» The problem:
Searching the material below, find each line that includes the word "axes", and copy it.

» Source material:
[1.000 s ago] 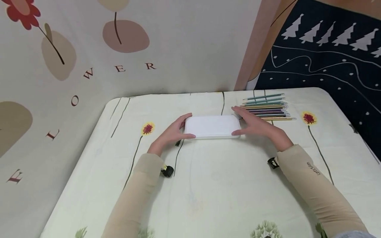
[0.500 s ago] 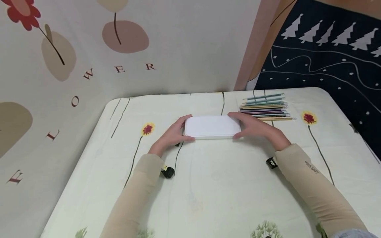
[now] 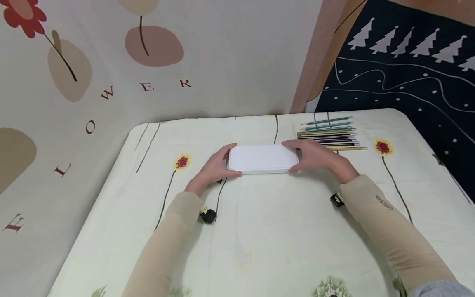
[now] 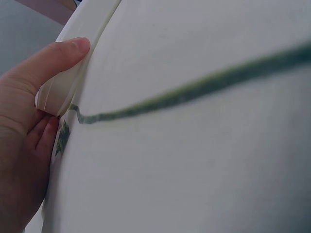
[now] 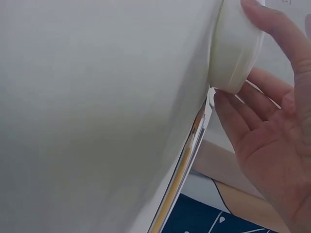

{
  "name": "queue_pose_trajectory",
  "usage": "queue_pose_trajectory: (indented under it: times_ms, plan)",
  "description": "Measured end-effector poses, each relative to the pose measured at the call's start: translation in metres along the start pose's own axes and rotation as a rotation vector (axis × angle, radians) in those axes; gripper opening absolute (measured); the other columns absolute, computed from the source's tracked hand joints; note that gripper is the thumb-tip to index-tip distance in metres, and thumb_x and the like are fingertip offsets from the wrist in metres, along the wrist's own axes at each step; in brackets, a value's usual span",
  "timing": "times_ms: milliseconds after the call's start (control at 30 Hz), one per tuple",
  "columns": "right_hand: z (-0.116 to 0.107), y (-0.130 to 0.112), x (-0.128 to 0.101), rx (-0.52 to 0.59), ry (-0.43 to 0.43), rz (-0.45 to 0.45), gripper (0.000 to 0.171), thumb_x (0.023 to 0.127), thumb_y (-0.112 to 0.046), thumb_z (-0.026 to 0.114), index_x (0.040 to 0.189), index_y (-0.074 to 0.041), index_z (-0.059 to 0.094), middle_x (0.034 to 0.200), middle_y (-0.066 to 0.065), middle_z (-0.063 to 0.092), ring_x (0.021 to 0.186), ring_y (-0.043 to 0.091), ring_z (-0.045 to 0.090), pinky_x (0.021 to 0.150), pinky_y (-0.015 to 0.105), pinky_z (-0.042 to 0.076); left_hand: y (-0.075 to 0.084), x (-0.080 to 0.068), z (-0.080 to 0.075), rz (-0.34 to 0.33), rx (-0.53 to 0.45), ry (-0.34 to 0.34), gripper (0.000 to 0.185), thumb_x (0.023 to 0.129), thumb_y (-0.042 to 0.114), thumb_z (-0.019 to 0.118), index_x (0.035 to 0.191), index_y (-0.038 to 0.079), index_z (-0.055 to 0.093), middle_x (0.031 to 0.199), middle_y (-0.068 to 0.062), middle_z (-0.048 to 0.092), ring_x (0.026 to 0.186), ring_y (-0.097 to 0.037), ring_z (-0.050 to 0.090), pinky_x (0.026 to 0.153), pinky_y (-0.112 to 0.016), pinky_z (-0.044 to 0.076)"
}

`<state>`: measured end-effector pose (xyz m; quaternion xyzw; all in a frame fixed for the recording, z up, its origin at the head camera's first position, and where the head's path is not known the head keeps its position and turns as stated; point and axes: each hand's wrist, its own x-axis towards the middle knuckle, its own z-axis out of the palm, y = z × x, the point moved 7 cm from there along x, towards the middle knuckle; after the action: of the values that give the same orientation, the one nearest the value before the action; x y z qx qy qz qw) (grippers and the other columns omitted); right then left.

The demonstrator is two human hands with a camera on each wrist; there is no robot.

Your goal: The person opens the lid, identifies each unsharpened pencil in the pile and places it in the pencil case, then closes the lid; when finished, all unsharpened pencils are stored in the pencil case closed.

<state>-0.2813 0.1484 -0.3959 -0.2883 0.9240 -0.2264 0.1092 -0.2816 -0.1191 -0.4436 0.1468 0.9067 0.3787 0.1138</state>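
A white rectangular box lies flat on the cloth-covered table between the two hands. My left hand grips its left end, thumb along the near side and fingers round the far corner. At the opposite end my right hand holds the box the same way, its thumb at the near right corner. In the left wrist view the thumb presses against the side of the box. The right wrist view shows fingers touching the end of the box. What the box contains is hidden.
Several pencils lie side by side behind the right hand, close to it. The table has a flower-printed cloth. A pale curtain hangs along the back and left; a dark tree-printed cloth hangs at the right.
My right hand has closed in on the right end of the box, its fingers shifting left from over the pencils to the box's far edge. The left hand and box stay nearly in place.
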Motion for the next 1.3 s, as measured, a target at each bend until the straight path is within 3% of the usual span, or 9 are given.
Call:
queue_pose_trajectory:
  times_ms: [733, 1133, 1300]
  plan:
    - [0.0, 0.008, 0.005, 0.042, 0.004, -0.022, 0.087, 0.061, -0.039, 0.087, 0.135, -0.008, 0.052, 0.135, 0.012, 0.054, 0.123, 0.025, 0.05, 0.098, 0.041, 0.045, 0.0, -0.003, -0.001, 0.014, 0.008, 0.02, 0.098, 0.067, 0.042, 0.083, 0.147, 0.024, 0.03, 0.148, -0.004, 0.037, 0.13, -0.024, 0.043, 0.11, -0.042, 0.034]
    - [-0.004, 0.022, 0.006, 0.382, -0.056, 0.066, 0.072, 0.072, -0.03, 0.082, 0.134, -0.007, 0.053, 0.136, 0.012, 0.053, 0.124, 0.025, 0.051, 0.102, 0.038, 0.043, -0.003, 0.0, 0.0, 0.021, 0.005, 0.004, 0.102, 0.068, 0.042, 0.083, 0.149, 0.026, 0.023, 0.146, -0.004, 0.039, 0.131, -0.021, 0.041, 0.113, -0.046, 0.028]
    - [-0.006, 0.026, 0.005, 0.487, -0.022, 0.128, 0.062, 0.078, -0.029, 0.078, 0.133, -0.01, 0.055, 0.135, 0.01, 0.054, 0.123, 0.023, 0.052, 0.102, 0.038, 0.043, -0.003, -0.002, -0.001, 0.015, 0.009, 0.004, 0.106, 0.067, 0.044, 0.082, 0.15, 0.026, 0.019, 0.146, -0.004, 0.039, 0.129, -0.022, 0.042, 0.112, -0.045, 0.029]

» Problem solution:
  "description": "Measured end-effector poses, each relative to the pose measured at the call's start: translation in metres along the start pose's own axes and rotation as a rotation vector (axis × angle, radians) in those axes; gripper opening absolute (measured); the other columns absolute, computed from the source's tracked hand joints; note that gripper is the thumb-tip to index-tip distance in metres, and thumb_x and the like are fingertip offsets from the wrist in metres, along the wrist's own axes at each step; in brackets, a value's usual span",
`<state>`: measured end-effector pose (xyz m; quaternion xyzw; all in a frame fixed for the recording, z up, its origin at the head camera's first position, and where the head's path is not known the head keeps its position and turns as stated; point and axes: each hand's wrist, its own x-axis towards the middle knuckle, its own z-axis out of the palm, y = z × x, the point moved 7 cm from there along x, towards the middle knuckle; after the action: of the values that give the same orientation, the one nearest the value before the action; x y z qx qy qz qw) (grippers and the other columns omitted); right then left.

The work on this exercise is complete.